Le 20 août 2015, s'est tenu, à Aleg (Mauritanie), le procès en appel de figures éminentes du mouvement pour l'abolition de l'esclavage en Mauritanie, Biram Dah Abeid, Brahim Bilal Ramadane et Djiby Sow, respectivement, président et vice-président de l'Initiative pour la résurgence de l'abolitionnisme (IRA) et président de l'ONG Kawtal Ngam Yellitaare (Kawtal). Dah Abeid est lauréat du Prix des droits de l'Homme des Nations-Unies, en 2013, et a été nominé pour recevoir le Prix Nobel de la Paix 2015. En janvier 2015, ils avaient été condamnés à deux ans de prison par la Cour correctionnelle de Rosso pour « appartenance à une organisation non reconnue » et « rassemblement non autorisé ».

La peine a été confirmée, le 19 août, alors que le Collectif des avocats constitués en leur faveur et présidé par Me Brahim Ould Ebetty, avait annoncé qu'il boycotterait le procès. Me Ould Ebetty a expliqué que ses clients auraient dû être jugés par la Cour d'appel de Nouackchott, mais que, le procureur avait obtenu son dessaisissement en faveur de la Cour d'appel d'Aleg sans motif valable. Selon lui, le but de cette manipulation était d'isoler les militants de leurs soutiens et de minimiser la visibilité du procès.




«  Comment le gouvernement mauritanien peut-il à la fois encourager le durcissement de la loi contre l'esclavage, considéré depuis le 13 août 2015 comme un crime contre l'humanité, et arrêter et traduire en justice des militants pacifiques anti-esclavagistes ? Nos organisations condamnent fermement cette décision de la justice mauritanienne qui revêt un caractère éminemment politique et laisse présager l'absence de volonté politique de mettre en œuvre la nouvelle loi  », a déclaré Karim Lahidji, président de la FIDH (Fédération internationale des droits de l'homme).

Le parlement mauritanien a, en effet, adopté, le 13 août dernier, un nouveau cadre juridique contre l'esclavage, qui inclut dix nouvelles formes d'esclavage, durcit les sanctions à l'encontre d'auteurs de pratiques esclavagistes et met en place des juridictions spécialisées compétentes pour juger les crimes d'esclavages. Avant l'approbation de cet amendement, la loi qui était en vigueur depuis 2007 définissait de façon restrictive l'esclavage, considéré, uniquement, comme une « privation de liberté» ou un « travail sans salaire ».

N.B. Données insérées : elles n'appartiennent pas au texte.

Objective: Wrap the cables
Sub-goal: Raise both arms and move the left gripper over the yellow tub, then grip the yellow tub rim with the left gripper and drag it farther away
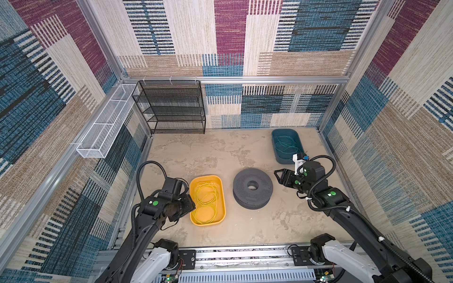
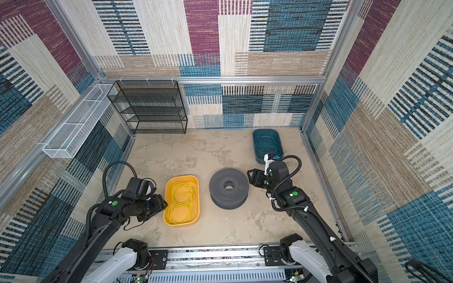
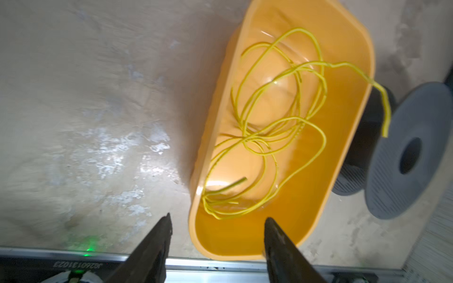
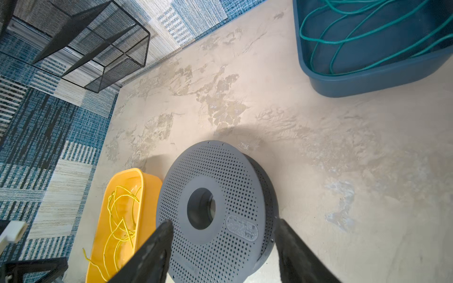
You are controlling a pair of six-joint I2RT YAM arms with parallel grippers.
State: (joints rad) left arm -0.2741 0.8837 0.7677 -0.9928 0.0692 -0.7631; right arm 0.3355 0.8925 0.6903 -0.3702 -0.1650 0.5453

Le 7 novembre 2014, les trois militants avaient participé au lancement d'une caravane, à l'initiative de plusieurs associations de défense des droits humains, dont l'IRA et Kawtal. Cette caravane devait sillonner le pays afin de dénoncer l'esclavage foncier dont sont victimes les membres de la communauté haratine et les expropriations des populations noires de la vallée du fleuve Sénégal. Un total de neuf militants avaient alors été arrêtés. Bilal Ramadane et Dah Abeid, qui souffre de problèmes de santé, sont actuellement en détention, alors que Djiby Sow bénéficie d'une liberté provisoire pour raisons médicales.